VII. Acide folique (folates)
- Synthèse par plantes et micro-organismes.
- Pas chez l’homme (régénération).
- Apport alimentaire.
- Absorption digestive par transport actif saturable.
- Impliqué dans la synthèse d’ADN.
- Indispensable à l’hématopoïèse.
Carence
- Carence assez exeptionnelle.
- Moins dans le sérum et globules rouges.
- Résorption insuffisante.
- Anomalie héréditaire du métabolisme des folates.
- Sous traitement de certains convulsivants.
- Besoins augmentés chez femme enceinte (risque avortement) et prématuré.
Utilisation
- Carence.
- Anémie.
- Troubles neurologiques.
- Avortement, malformations.
- SPÉCIAFOLDINE ®.
- Acide folinique LEDERFOLINE ®.
- Lévofolinate ELVORINE ® : utilisés de plus pour prévention d’incidents avec
médicaments inhibiteurs de DHFR (BACTRIM ®, antibiotique; MÉTHOTREXATE,
anticancéreux).
VIII. Vitamine C
- Acide ascorbique.
- Non synthétisé par l’homme.
- Apport alimentaire (agrumes).
- Antioxydant.
- Implication dans la synthèse de collagène.
- Régénération de vitamine E.
- Favorise l’absorption du fer.
- Réduit l’hémoglobine.
- Inhibe l’agrégation plaquettaire.
- Carence : asthénie, douleurs osseuses, moindre résistance aux infections, hématomes,
hémorragies gingivales.
Utilisation
- Utilisation en traitement curatif et prophylactique de carence alimentaire.
- Stimulant lors d’infection virales.
- Mais :
o Excitant.
o Favorise calculs oxaliques.
o Attention à la surcharge en fer.
IX. Vitamine B6
- Pyridoxine.
- Cofacteur de réactions enzymatiques (acides aminés).

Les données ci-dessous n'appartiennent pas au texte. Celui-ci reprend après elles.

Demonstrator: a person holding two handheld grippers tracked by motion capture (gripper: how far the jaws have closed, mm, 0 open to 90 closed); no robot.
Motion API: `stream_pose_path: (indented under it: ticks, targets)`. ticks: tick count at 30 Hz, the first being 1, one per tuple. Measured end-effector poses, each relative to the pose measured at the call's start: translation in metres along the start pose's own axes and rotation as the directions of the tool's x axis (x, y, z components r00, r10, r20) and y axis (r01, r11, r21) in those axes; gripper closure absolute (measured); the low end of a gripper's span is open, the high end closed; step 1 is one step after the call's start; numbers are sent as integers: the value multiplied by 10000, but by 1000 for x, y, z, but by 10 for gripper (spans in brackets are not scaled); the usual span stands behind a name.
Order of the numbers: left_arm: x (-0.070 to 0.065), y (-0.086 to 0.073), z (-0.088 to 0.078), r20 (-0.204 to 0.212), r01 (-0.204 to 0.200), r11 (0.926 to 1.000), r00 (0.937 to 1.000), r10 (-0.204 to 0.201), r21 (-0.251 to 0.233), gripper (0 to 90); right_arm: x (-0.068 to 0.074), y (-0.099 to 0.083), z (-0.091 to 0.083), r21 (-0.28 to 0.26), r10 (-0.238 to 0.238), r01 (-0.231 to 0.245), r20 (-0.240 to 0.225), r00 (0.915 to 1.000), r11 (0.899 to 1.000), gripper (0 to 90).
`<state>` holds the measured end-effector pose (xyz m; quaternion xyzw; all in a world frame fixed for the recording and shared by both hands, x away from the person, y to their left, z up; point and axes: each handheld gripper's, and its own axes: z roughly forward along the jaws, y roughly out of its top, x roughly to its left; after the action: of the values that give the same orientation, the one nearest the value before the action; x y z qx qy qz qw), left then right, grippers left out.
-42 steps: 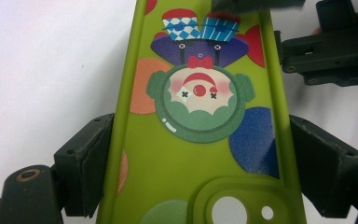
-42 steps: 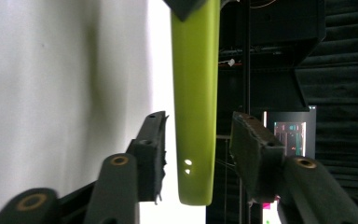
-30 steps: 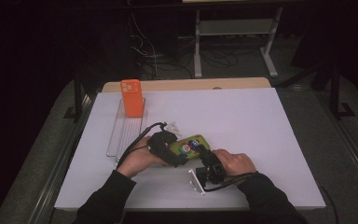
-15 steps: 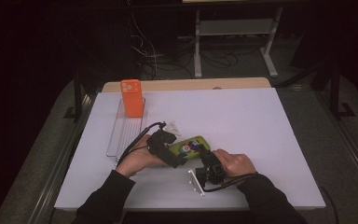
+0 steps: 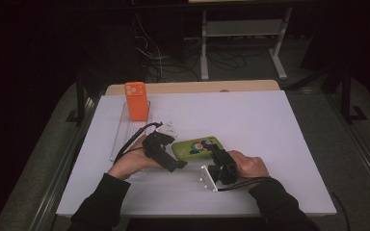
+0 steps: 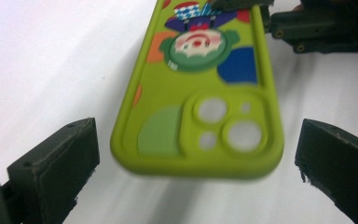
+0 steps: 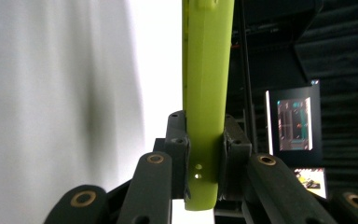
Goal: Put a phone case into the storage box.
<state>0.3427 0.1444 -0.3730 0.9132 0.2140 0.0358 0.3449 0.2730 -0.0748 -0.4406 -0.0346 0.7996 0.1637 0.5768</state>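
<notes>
The green phone case [image 5: 198, 147] with its cartoon print sits low over the white table [image 5: 270, 134], just in front of the person, between the two hands. The right hand-held gripper [image 5: 220, 158] is clamped on its near end – in the right gripper view the case [image 7: 207, 93] stands edge-on between the two black pads, which press on both of its faces. The left hand-held gripper [image 5: 171, 153] sits at the case's other end, the one with the camera cut-outs; its jaws have just been opening and now stand wide, one on each side of the case [image 6: 200, 93] with clear gaps, so the pads do not touch it. In the left gripper view the case's end is slightly blurred and casts a soft shadow on the table below, and the right hand-held gripper [image 6: 242, 5] shows at the far end, gripping the edge

Farther back on the left – well apart from the hands – an orange phone case [image 5: 136, 100] stands upright in a clear rack [image 5: 120, 137]
</notes>
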Motion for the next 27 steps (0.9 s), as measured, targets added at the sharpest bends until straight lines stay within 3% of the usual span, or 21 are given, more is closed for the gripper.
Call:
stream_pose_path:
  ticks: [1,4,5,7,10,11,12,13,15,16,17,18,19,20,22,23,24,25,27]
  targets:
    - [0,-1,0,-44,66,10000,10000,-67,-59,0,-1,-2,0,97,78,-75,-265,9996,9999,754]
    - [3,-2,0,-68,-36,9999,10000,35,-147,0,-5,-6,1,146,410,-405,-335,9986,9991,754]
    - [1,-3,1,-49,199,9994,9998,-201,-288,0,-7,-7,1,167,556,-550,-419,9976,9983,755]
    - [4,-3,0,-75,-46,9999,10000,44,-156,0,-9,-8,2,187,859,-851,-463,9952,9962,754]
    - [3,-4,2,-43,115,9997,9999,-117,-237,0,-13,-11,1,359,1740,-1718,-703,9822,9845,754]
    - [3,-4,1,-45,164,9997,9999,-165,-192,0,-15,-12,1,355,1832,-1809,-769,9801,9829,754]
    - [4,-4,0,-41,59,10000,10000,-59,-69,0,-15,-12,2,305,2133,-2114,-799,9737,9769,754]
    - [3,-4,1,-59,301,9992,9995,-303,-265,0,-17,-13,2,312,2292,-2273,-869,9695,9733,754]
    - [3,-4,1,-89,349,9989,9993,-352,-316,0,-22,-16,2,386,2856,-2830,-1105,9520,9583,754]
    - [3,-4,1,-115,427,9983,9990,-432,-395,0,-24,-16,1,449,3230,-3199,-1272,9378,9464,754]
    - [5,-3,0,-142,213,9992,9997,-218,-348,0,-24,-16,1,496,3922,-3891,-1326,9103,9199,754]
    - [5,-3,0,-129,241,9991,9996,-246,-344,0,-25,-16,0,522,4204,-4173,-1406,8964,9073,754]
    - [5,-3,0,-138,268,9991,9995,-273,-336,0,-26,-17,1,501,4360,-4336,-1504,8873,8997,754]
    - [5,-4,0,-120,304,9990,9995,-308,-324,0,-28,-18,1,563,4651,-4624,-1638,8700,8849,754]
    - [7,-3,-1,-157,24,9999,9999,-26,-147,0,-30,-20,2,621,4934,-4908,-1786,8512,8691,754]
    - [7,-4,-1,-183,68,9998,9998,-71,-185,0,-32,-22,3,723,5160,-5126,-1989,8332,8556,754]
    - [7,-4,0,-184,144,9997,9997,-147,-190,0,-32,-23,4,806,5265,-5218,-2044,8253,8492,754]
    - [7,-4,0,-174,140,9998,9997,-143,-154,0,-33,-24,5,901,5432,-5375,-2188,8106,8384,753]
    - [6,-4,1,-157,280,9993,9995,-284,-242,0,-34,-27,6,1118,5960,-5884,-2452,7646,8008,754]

- Apport alimentaire et synthèse endogène.
- Besoin augmenté en cas de grossesse.
Carence
- Fatigue, insomnie, neuropathie périphérique.
- Dermatoses.
- Perturbation du métabolisme du tryptophane (état dépressif).
- BÉCILAN ®.
Utilisation
- Polynévrites, dermatoses.
- Certaines convulsions du NN (déficit de décarboxylation de l’acide glutamique en
GABA).
- Inactivation par ISONIAZIDE (antituberculeux; neuropathies).
- Besoins augmentés sous contraceptifs oraux.